By Angela Johnson (BHSc Nut. Med.)
- Trichopoulou, A, Martínez-González, MA, Tong, TY, Forouhi, NG, Khandelwal, S, Prabhakaran, D, Mozaffarian, D, & de Lorgeril, M 2014, ‘Definitions and potential health benefits of the Mediterranean diet: views from experts around the world’, BMC Medicine, vol. 12, no. 1, pp. 112-112 1p
- Biasini, C et. al 2016, ‘Mediterranean Diet influences breast cancer relapse: preliminary results of the SETA PROJECT’, Journal of Clinical Oncology, 2016 ASCO Annual Meeting (June 3-7, 2016), vol. 34, no. 15, [Epub ahead of print].
- Toledo, E, Salas-Salvadó, J, Donat-Vargas, C, Buil-Cosiales, P, Estruch, R, Ros, E, Corella, D, Fitó, M, Hu, F, Arós, F, Gómez-Gracia, E, Romaguera, D, Ortega-Calvo, M, Serra-Majem, L, Pintó, X, Schröder, H, Basora, J, Sorlí, J, Bulló, M, Serra-Mir, M, & Martínez-González, M 2015, ‘Mediterranean Diet and Invasive Breast Cancer Risk Among Women at High Cardiovascular Risk in the PREDIMED Trial: A Randomized Clinical Trial’, JAMA Internal Medicine, 175, 11, pp. 1752-1760.
- Parkin, DM, Boyd, L, & Walker, LC 2011, ’16. The fraction of cancer attributable to lifestyle and environmental factors in the UK in 2010′, British Journal Of Cancer, vol. 105 Suppl 2, pp.

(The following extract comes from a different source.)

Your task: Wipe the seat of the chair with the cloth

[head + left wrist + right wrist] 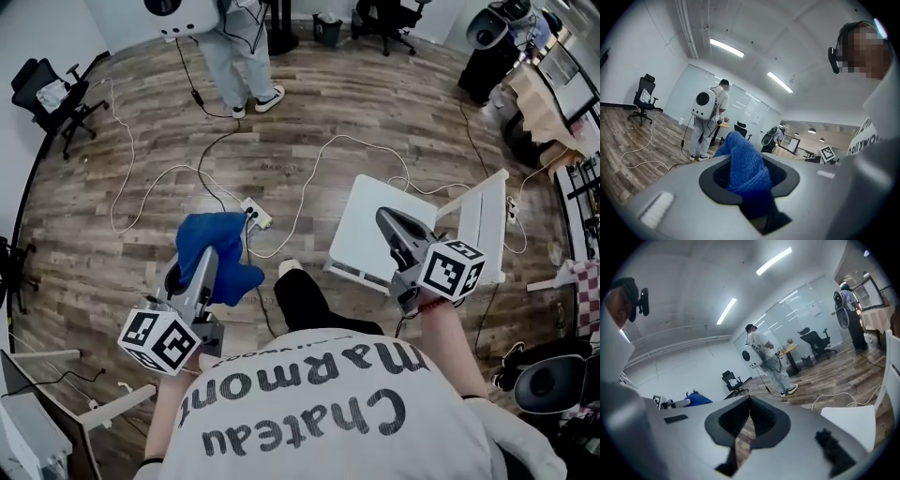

S77-S81
- Hechtman, L 2012, Clinical Naturopathic Medicine, Churchill Livingstone, Chatswood, N.S.W
- Brown, K, DeCoffe, D, Molcan, E, & Gibson, DL 2012, ‘Diet-Induced Dysbiosis of the Intestinal Microbiota and the Effects on Immunity and Disease’, Nutrients, vol. 4, no. 8, pp. 1095-1119 25p.
- Jiang, Y, Pan, Y, Rhea, PR, Tan, L, Gagea, M, Cohen, L, Fischer, SM, & Yang, P 2016, ‘A Sucrose-Enriched Diet Promotes Tumorigenesis in Mammary Gland in Part through the 12-Lipoxygenase Pathway’, Cancer Research, vol. 76, no. 1, pp. 24-29.
- Moerman, CJ, Bueno de Mesquita, HB, & Runia, S 1993, ‘Dietary sugar intake in the aetiology of biliary tract cancer’, International Journal Of Epidemiology, vol. 22, no. 2, pp. 207-214.